**EXERCISE DETAILS**. Show each line of the data below that has the string "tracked" in it.

(SUPPLIED RECORDS begins)

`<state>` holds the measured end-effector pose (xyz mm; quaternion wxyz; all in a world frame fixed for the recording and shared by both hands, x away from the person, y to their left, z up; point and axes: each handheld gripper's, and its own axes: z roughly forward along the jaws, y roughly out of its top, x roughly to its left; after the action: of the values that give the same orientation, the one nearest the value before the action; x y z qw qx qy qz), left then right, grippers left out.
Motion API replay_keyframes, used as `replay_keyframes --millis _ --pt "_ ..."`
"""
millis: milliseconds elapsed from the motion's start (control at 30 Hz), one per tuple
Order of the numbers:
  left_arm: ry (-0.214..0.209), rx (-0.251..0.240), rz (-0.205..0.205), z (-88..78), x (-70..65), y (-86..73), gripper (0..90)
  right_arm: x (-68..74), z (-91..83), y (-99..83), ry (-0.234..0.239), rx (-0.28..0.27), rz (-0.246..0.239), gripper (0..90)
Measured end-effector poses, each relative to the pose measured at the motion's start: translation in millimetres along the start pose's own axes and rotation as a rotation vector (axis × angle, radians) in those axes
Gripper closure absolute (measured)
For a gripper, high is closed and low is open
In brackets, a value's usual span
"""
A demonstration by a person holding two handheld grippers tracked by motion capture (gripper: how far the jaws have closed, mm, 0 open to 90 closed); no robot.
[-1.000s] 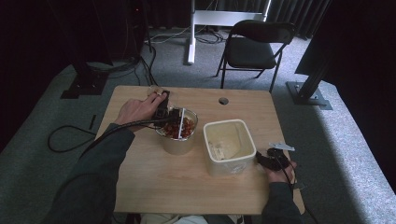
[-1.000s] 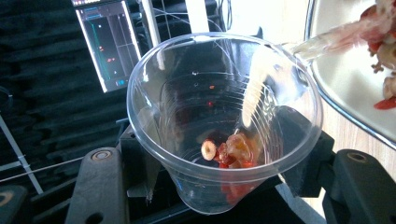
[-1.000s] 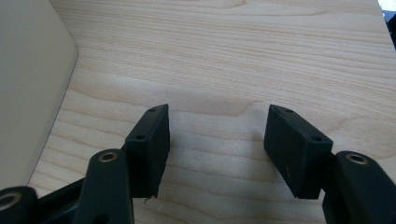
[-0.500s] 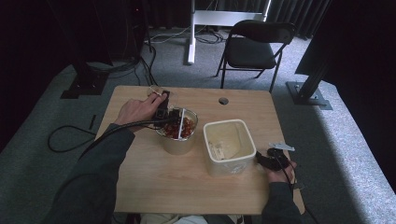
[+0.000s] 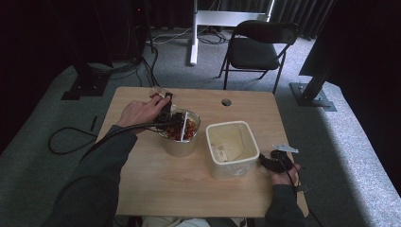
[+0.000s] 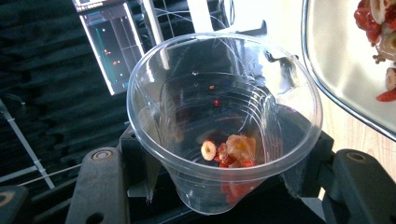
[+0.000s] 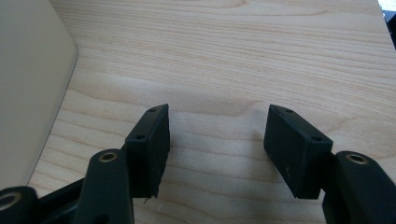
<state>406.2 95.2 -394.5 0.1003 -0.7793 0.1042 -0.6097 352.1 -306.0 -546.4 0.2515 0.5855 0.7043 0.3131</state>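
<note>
My left gripper is shut on a clear plastic cup, squeezing it near its base. A few red and pale bits of dried fruit lie in the cup's bottom. In the high view my left gripper holds the cup tipped at the far left rim of a metal bowl with red food in it. The bowl's rim and inner wall show at the right of the left gripper view. My right gripper stands open just above bare wood, beside a cream square container. In the high view my right gripper lies right of that container.
The wooden table has a round cable hole near its far edge. A black folding chair stands beyond the table. A cable trails over the carpet at the left. The table's right edge runs close to my right hand.
</note>
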Motion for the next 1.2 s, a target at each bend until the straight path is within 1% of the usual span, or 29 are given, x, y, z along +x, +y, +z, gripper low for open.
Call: replay_keyframes --millis 200,500,633,700,800,900,967,1000,1200 --pt "0.001 0.008 0.014 1.3 -2.5 -0.3 40.1 -0.1 -0.1 0.0 0.001 0.001 -0.001 40.0" --pt "0.007 0.014 0.052 2.2 -6.3 1.5 40.2 -0.1 -0.2 0.0 0.001 0.001 -0.001 40.0" --pt "0.008 0.016 0.061 2.1 -6.9 1.6 40.2 -0.1 -0.1 -0.1 0.001 0.001 -0.001 40.0" --pt "0.003 0.013 0.06 1.8 -8.0 1.9 40.2 -0.2 -0.2 -0.1 0.001 0.001 -0.001 40.0" --pt "-0.005 0.016 0.089 2.9 -12.2 2.3 40.3 -0.2 -0.2 -0.1 0.002 0.001 -0.001 40.0" --pt "-0.005 0.016 0.078 3.1 -12.8 1.8 40.3 -0.1 -0.2 -0.1 0.002 0.001 0.0 40.0" --pt "-0.003 0.018 0.081 2.9 -13.4 1.8 40.3 -0.1 -0.2 -0.1 0.002 0.001 0.0 40.0" --pt "0.0 0.021 0.092 2.8 -13.4 2.1 40.4 -0.1 -0.2 -0.1 0.002 0.001 0.0 40.0" --pt "0.005 0.018 0.121 1.9 -16.1 4.5 40.4 -0.1 -0.2 -0.1 0.002 0.001 0.0 39.9"
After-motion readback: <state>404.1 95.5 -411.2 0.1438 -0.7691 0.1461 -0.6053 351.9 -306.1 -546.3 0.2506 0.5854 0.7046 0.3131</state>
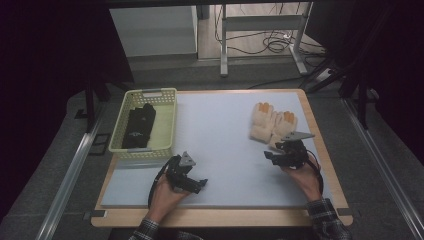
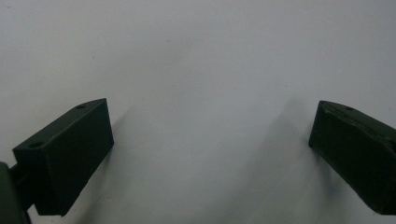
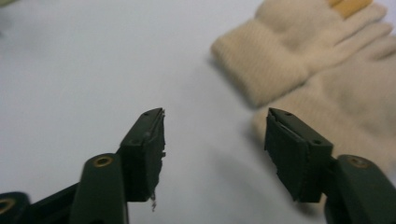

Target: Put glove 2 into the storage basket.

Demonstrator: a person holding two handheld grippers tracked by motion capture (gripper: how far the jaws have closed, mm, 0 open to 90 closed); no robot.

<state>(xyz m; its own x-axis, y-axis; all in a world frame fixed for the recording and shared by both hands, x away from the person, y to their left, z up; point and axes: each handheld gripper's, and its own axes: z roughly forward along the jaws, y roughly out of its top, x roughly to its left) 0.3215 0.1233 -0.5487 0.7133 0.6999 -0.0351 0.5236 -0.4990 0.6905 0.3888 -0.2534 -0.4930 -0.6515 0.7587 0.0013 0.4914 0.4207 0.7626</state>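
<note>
My right gripper (image 3: 215, 140) stood open and empty just beside the cream gloves (image 1: 272, 125), which lay well right of the basket (image 1: 145, 125). My left gripper (image 2: 210, 154) gaped over bare mat. Soft, light knit; I'd pinch the ribbed cuff (image 3: 254, 65).

Two cream knit gloves (image 1: 272, 125) can be counted on the white mat (image 1: 220, 150), lying side by side and touching. One pale yellow basket (image 1: 165, 120) is parked at the mat's left edge, with one black folded item (image 1: 139, 125) seen inside it. Two grippers are counted too, the left gripper (image 1: 192, 184) and the right gripper (image 1: 275, 152).
</note>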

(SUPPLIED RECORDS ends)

**ANSWER FOR THIS EXERCISE**.
A demonstration by a person holding two handheld grippers tracked by motion capture (gripper: how far the jaws have closed, mm, 0 open to 90 closed); no robot.
Demonstrator: a person holding two handheld grippers tracked by motion capture (gripper: how far the jaws have closed, mm, 0 open to 90 closed); no robot.

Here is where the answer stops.